- _Exercise_
Please give back, exactly as written, only the line containing "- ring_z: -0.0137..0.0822" and every line after it until the data below ends.

- _Data provided_

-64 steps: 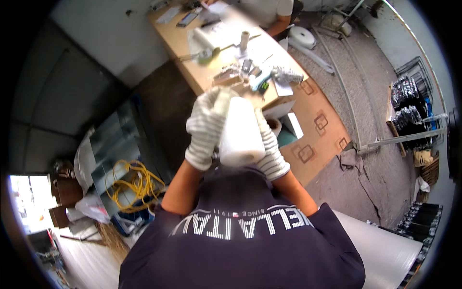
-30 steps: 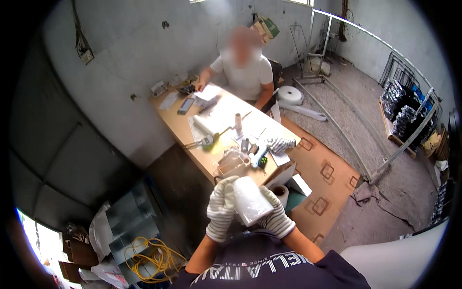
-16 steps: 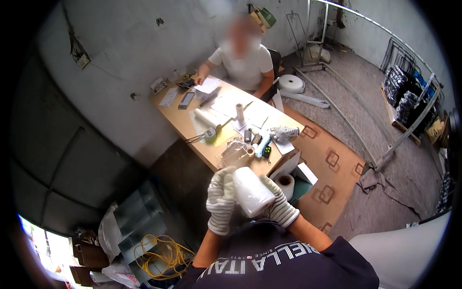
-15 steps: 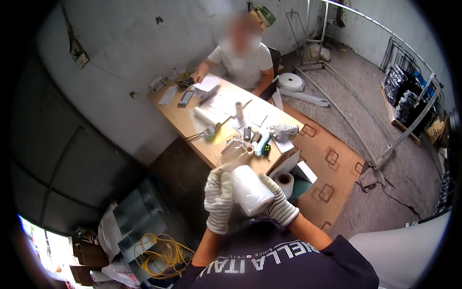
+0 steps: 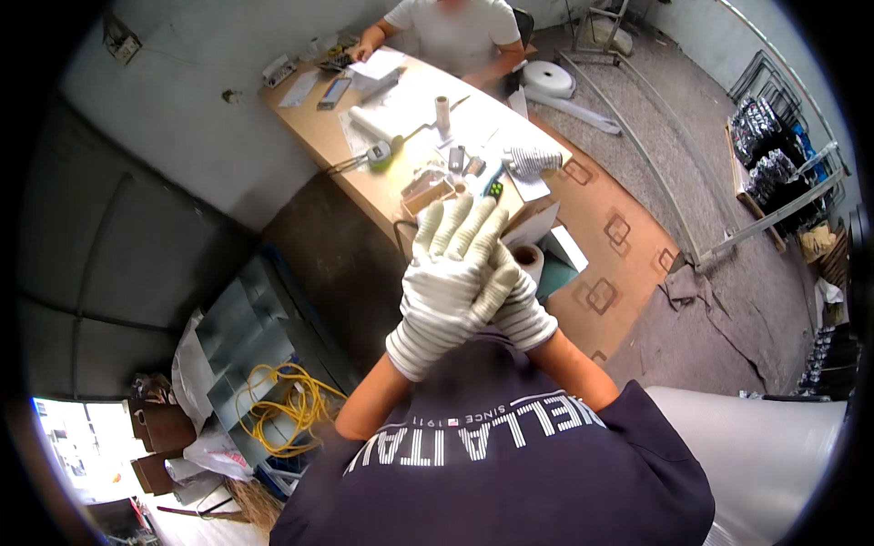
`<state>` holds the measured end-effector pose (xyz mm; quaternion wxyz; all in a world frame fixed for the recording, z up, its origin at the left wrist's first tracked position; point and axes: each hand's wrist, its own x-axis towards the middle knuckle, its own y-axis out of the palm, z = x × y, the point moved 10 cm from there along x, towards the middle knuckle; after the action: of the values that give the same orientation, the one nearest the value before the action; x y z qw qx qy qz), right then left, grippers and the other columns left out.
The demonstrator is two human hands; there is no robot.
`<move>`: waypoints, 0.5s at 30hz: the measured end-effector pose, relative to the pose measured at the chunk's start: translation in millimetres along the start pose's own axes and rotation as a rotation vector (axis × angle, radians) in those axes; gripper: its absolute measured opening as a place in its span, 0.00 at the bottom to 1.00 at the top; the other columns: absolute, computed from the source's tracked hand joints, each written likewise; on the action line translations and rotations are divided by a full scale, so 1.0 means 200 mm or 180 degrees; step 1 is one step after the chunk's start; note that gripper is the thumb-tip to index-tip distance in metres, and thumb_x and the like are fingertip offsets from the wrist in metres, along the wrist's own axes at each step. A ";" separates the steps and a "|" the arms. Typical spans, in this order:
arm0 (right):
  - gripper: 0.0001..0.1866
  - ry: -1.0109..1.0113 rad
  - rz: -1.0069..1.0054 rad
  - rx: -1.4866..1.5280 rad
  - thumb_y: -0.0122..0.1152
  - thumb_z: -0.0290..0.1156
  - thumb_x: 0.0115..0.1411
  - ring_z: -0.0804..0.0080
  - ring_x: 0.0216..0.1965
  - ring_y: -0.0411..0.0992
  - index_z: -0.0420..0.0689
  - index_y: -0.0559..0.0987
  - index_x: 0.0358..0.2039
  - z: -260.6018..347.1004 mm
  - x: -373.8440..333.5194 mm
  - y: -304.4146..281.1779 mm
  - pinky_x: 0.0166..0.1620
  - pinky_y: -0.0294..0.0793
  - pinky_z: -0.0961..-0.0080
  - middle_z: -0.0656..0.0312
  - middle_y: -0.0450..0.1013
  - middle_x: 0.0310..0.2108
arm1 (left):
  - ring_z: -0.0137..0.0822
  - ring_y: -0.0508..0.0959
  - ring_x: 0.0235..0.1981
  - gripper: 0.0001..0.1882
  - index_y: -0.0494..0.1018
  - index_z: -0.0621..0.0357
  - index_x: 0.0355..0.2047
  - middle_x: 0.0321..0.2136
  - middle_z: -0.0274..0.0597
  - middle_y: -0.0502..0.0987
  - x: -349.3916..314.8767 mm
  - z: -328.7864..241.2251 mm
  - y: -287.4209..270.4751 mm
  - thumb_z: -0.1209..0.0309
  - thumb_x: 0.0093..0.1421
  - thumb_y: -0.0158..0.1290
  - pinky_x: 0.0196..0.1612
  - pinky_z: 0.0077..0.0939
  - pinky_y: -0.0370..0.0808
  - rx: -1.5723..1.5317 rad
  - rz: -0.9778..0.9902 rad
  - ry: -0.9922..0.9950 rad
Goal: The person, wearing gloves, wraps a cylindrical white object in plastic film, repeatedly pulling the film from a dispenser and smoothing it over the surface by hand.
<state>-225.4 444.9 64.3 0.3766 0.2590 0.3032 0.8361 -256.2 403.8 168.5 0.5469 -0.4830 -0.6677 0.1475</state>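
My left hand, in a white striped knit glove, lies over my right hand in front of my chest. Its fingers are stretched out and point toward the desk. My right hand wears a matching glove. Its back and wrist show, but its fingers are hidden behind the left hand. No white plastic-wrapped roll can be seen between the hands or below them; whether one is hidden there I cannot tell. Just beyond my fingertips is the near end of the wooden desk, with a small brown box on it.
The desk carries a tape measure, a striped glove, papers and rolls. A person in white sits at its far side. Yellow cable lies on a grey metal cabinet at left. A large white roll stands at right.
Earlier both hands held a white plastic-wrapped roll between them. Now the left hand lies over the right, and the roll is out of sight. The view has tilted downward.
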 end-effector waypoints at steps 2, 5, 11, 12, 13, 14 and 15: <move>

- _Response box_
  - ring_z: -0.0137..0.0822
  - ring_y: -0.0508..0.0959
  - ring_x: 0.0235..0.1981
  - gripper: 0.0001..0.1882
  - index_y: -0.0494..0.1018
  - index_z: -0.0621..0.0357
  - index_x: 0.0355..0.2047
  - middle_x: 0.0321..0.2136
  - middle_z: -0.0274..0.0597
  - middle_y: -0.0502..0.0987
  - x: -349.3916..314.8767 mm
  - z: -328.7864..241.2251 mm
  - y: -287.4209..270.4751 mm
  - thumb_z: -0.1209..0.0309
  - thumb_x: 0.0093..0.1421
  - thumb_y: -0.0158..0.1290
  - pinky_x: 0.0196..0.1612
  - pinky_z: 0.0077..0.0939
  - pinky_y: -0.0370..0.0808
  - rx: -1.5723..1.5317 rad
  - rz: -0.9778..0.9902 rad
  - ry: -0.9922..0.9950 rad
Goal: The person, wearing gloves, wraps a cylindrical white object in plastic film, repeatedly pulling the film from a dispenser and smoothing it over the surface by hand.
<state>-225.4 444.9 64.3 0.3766 0.2590 0.3032 0.8361 -256.2 403.8 168.5 0.5469 -0.4830 -0.6677 0.1475</state>
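My left hand, in a white striped knit glove, lies over my right hand in front of my chest. Its fingers are stretched out and point toward the desk. My right hand wears a matching glove. Its back and wrist show, but its fingers are hidden behind the left hand. No white plastic-wrapped roll can be seen between the hands or below them; whether one is hidden there I cannot tell. Just beyond my fingertips is the near end of the wooden desk, with a small brown box on it.
The desk carries a tape measure, a striped glove, papers and rolls. A person in white sits at its far side. Yellow cable lies on a grey metal cabinet at left. A large white roll stands at right.
Earlier both hands held a white plastic-wrapped roll between them. Now the left hand lies over the right, and the roll is out of sight. The view has tilted downward.
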 end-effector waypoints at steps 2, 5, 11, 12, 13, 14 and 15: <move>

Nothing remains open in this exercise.